VII. Future Directions and Conclusion

In this survey, we have presented a comprehensive survey of the existing techniques used for detecting non-identical duplicate entries in database records. The interested reader may also want to read a complementary survey by Winkler [100] and the Special Issue of the IEEE Data Engineering Bulletin on Data Quality [45].

As database systems are becoming more and more commonplace, data cleaning is going to be the cornerstone for correcting errors in systems which are accumulating vast amounts of errors on a daily basis. Despite the breadth and depth of the presented techniques, we believe that there is still room for substantial improvements in the current state-of-the-art.

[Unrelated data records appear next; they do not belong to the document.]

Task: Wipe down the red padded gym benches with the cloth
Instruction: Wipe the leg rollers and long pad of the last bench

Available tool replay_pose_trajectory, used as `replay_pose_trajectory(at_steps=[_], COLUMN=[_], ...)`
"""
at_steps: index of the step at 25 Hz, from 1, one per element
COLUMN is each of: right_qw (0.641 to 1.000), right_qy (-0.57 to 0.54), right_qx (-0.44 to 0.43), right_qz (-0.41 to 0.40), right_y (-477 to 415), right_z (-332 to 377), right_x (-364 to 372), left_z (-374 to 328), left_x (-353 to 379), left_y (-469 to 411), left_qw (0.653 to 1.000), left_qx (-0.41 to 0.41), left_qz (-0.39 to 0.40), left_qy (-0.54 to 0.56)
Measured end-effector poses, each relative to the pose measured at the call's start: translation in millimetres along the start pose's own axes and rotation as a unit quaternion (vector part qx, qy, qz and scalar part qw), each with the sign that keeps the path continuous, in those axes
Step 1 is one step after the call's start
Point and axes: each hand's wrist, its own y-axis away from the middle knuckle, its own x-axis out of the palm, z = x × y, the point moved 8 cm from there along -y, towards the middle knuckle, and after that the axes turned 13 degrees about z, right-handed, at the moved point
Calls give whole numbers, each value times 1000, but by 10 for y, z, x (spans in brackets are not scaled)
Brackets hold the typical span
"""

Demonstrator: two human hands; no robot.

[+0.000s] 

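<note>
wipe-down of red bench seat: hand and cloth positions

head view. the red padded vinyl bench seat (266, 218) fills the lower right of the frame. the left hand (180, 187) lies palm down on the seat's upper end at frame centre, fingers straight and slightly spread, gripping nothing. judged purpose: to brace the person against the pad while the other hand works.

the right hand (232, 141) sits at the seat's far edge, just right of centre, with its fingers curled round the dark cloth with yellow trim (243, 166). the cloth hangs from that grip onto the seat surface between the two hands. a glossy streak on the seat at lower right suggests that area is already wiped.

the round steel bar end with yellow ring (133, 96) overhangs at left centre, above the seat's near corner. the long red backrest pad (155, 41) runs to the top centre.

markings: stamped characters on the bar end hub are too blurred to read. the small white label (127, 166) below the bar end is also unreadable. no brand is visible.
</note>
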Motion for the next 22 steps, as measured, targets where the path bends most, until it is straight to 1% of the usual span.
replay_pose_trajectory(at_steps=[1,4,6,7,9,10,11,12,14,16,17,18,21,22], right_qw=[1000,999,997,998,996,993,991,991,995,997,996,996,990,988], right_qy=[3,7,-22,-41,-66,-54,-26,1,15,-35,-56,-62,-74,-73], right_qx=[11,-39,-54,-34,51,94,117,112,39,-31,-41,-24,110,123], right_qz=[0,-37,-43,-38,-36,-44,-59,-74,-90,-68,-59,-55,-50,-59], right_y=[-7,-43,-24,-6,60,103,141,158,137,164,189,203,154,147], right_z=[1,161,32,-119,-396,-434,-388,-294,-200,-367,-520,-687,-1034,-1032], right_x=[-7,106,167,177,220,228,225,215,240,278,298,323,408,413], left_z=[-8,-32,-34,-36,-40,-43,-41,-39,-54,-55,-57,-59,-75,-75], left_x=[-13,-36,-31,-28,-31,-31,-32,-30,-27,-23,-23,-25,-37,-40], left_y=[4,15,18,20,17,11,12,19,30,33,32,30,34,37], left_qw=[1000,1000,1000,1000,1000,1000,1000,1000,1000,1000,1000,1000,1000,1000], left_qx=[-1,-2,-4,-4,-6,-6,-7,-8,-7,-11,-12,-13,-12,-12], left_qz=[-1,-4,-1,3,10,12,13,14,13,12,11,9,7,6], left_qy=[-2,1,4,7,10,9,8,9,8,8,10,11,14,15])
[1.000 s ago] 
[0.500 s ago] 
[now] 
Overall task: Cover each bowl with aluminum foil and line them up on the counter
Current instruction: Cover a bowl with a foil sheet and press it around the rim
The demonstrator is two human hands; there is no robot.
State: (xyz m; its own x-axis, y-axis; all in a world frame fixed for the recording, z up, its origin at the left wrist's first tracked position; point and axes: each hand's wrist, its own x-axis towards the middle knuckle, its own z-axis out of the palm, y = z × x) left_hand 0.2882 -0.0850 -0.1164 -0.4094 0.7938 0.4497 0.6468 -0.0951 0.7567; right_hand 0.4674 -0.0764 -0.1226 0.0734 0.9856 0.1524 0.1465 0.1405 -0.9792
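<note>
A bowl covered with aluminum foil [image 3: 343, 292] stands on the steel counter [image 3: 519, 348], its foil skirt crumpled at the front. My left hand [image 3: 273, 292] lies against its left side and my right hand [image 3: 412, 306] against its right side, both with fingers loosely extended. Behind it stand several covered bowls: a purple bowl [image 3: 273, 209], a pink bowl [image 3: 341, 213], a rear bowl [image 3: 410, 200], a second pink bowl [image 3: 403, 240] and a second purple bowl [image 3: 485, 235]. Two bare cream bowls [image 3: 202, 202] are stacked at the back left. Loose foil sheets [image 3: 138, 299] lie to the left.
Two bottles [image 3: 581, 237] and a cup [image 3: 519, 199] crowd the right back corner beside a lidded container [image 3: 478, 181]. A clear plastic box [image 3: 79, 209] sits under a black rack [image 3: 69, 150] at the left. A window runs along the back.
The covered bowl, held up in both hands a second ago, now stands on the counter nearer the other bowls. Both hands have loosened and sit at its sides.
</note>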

First of all, it is currently unclear which metrics and techniques are the current state-of-the-art. The lack of standardized, large scale benchmarking data sets can be a big obstacle for the further development of the field, as it is almost impossible to convincingly compare new techniques with existing ones. A repository of benchmark data sources with known and diverse characteristics should be made available to developers so they may evaluate their methods during the development process. Along with benchmark and evaluation data, various systems need some form of training data to produce the initial matching model. Although small data sets are available, we are not aware of large-scale, validated data sets that could be used as benchmarks. Winkler [98] highlights techniques on how to derive data sets that are properly anonymized and are still useful for duplicate record detection purposes. * Currently, there are two main approaches for duplicate record detection. Research in databases emphasizes relatively simple and fast duplicate detection techniques, that can be applied to databases with millions of records. Such techniques typically do not rely on the existence of training data, and emphasize efficiency over effectiveness. On the other hand, research in machine learning and statistics aims to develop more sophisticated matching techniques that rely on probabilistic models. An interesting direction for future research is to develop techniques that combine the best of both worlds.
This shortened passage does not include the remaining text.